We shall assume at first that the particles are identical and introduce the notation: \(n\) \((\text{cm}^{-3})\)—concentration of particles; \(n_e\) \((\text{cm}^{-3})\)—concentration of electrons; \(n_m^+\) \((\text{cm}^{-3})\)—concentration of particles having positive charge \(+me_0\) (\(e_0\)—charge of the electron, \(m=1,2,\ldots\)); \(n_m^-\) \((\text{cm}^{-3})\)—concentration of particles having negative charge \(-me_0\); \(n_0\) \((\text{cm}^{-3})\)—concentration of neutral particles. The formulation of the problem set forth below coincides completely with that adopted in \((^{2})\).

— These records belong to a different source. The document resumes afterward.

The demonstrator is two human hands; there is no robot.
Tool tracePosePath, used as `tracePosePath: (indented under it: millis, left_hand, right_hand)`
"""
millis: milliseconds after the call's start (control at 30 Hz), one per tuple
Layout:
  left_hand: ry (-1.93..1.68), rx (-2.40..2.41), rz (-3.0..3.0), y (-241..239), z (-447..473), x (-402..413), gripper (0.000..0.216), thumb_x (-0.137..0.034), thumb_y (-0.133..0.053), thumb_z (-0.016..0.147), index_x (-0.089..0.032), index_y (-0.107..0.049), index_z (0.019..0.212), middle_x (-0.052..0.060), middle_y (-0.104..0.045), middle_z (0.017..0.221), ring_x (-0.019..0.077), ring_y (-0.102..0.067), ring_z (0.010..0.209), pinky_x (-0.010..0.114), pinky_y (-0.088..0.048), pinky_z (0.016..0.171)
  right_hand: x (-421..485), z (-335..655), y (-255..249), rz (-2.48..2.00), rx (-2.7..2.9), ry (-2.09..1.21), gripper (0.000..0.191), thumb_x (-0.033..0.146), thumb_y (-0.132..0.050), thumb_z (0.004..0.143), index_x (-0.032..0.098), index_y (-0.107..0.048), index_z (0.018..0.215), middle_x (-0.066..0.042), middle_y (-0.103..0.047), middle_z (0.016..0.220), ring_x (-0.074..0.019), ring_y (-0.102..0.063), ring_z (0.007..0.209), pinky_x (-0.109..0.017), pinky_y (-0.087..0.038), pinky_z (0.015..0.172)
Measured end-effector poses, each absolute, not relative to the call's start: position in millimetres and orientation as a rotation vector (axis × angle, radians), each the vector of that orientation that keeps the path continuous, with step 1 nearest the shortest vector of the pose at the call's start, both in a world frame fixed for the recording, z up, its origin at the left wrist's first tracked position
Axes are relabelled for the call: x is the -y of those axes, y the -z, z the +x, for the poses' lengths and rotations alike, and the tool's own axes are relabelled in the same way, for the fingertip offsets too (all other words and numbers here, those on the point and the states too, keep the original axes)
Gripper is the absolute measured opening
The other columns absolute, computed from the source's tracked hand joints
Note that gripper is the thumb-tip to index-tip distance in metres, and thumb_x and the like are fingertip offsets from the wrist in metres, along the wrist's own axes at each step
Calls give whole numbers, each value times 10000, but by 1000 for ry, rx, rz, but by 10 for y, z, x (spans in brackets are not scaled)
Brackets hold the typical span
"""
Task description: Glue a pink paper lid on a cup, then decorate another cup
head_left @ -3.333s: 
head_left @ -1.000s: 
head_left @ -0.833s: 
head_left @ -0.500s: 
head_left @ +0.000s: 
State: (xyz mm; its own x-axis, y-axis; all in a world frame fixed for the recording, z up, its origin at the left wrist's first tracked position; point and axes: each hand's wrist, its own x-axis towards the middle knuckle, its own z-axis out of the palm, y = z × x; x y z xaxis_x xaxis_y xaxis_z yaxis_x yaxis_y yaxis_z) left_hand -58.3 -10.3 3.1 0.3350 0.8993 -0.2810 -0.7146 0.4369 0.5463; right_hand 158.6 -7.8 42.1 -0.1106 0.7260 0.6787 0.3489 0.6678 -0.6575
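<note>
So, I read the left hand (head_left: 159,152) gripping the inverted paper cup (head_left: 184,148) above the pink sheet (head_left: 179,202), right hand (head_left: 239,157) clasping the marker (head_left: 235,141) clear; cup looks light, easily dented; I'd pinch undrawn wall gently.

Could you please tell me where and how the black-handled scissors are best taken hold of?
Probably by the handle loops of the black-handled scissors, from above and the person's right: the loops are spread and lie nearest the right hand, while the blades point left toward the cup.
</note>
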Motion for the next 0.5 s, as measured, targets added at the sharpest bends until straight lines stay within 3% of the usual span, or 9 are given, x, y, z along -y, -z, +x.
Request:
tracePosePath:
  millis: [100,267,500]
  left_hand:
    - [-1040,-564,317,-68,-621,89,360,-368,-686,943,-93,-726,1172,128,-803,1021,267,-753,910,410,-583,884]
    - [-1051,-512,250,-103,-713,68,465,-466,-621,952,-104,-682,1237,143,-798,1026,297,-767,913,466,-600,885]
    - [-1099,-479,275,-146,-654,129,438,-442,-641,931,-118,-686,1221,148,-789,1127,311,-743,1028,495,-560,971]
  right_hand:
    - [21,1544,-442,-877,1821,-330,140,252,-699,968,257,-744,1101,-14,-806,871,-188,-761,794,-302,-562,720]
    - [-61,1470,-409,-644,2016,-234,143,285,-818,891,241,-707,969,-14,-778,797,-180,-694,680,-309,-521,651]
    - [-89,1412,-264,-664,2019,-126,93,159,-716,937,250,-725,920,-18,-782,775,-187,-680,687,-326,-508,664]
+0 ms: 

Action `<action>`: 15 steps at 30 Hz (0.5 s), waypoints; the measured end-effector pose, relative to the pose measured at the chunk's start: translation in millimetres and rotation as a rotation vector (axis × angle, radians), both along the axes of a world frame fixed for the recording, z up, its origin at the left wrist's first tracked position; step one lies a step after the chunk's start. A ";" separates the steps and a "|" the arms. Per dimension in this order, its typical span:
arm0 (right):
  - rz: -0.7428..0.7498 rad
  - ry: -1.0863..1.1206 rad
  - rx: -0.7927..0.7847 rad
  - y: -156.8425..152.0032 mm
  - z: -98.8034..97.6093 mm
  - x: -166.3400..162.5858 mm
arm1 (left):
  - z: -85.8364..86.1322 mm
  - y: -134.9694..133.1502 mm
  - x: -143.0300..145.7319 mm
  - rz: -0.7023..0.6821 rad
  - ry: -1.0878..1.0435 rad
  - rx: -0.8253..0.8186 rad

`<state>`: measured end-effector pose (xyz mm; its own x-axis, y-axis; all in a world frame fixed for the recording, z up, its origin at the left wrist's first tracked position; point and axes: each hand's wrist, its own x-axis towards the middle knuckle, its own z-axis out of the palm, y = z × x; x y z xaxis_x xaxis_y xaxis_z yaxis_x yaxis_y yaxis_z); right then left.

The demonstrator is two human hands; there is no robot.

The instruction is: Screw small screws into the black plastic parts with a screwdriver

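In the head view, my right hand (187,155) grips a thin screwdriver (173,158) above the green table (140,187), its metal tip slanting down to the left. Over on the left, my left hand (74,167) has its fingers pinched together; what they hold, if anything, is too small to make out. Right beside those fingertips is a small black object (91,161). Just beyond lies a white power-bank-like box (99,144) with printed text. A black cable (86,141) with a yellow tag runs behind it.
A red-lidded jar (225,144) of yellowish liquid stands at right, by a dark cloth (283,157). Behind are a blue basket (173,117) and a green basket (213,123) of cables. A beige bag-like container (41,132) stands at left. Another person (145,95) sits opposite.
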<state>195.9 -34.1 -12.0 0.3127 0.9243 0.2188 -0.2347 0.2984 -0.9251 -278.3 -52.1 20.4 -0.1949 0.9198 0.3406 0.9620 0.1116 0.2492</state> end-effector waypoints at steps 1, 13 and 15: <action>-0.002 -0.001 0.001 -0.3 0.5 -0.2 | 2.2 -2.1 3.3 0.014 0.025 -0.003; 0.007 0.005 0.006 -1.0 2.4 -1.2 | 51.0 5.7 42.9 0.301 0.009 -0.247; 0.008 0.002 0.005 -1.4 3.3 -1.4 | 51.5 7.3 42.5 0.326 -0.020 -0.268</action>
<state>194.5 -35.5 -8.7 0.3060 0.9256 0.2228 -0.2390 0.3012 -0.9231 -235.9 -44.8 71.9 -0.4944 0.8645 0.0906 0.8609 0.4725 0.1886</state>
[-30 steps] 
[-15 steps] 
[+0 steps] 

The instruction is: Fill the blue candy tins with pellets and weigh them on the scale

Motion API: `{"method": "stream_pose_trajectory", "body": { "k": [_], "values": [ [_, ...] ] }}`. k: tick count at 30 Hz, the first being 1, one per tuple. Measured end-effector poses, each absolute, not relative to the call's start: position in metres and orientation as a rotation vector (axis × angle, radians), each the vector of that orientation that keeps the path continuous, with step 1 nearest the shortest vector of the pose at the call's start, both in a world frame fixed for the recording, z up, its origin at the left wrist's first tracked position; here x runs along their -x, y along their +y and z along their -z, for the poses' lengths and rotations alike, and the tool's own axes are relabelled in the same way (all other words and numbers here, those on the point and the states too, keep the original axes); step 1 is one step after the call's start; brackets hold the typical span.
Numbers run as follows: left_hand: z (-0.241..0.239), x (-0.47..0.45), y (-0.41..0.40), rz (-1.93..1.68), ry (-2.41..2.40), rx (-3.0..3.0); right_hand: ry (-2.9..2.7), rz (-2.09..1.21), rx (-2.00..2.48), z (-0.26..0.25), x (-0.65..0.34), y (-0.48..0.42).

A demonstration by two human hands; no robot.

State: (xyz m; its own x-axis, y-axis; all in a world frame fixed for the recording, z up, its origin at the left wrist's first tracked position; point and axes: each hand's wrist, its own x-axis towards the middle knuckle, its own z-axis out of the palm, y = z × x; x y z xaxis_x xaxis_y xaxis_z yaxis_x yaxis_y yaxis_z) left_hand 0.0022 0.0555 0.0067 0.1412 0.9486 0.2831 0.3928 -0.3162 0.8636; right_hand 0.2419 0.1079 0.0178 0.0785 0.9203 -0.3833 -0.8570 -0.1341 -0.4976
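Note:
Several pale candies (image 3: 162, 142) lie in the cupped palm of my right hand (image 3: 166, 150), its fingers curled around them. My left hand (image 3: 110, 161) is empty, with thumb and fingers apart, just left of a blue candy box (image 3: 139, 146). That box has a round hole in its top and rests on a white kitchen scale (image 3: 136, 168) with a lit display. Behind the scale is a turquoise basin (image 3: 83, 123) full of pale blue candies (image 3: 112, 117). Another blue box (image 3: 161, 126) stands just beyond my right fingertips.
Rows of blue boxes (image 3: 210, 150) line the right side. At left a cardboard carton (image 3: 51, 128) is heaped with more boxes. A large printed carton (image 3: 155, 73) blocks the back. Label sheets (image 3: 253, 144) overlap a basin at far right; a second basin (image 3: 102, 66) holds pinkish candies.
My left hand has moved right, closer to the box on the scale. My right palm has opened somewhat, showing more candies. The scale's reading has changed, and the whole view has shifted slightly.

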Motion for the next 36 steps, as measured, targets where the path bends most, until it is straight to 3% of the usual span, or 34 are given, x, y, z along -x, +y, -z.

The conditions of quasineutrality of the system and conservation of the total number of particles make it possible to write the relations \((^{2})\):
\[ n_e=\sum_{m=1}^{\infty} mn_m^+-\sum_{m=1}^{\infty} mn_m^-, \qquad n=n_0+\sum_{m=1}^{\infty} n_m^+ + \sum_{m=1}^{\infty} n_m^- . \tag{1} \]
(The summation over \(m\) in (1) is extended, as in \((^{1,2})\), to infinity, since the charge of particles, positive or negative, can in principle be very large.)
The equilibrium constant \(K_m^+\) for the process of single ionization of a particle with charge \(+(m-1)e_0\) can be determined from the relation \(n_m^+ = K_m^+ / n_e \cdot n_{m-1}^+\), where \((^{1,3})\)
\[
K_m=2\left(\frac{m_e kT}{2\pi h^2}\right)^{3/2}
\exp[-\varphi/kT]
=
K\exp[-(m-1)/2\sigma^2],
\quad
\varphi=\varphi_0+\frac{(m-1)e_0^2}{r},
\]
\[
K=2\left(\frac{m_e kT}{2\pi h^2}\right)^{3/2}
\exp[-\varphi_0/kT],
\quad
\sigma^2=\frac{rkT}{e_0^2}
\]
(\(T\)—absolute temperature, \(m_e\)—electron mass). The ionization potential of a particle with charge \((m-1)e_0\) is written, as in \((^{1})\), in the form
\[
\varphi=\varphi_0+\frac{(m-1)e_0^2}{r},
\]
which, apparently, is valid for spherical and sufficiently well-conducting particles;
ratio of the statistical weights for the initial and final states of the particle, as in (1), is taken equal to unity.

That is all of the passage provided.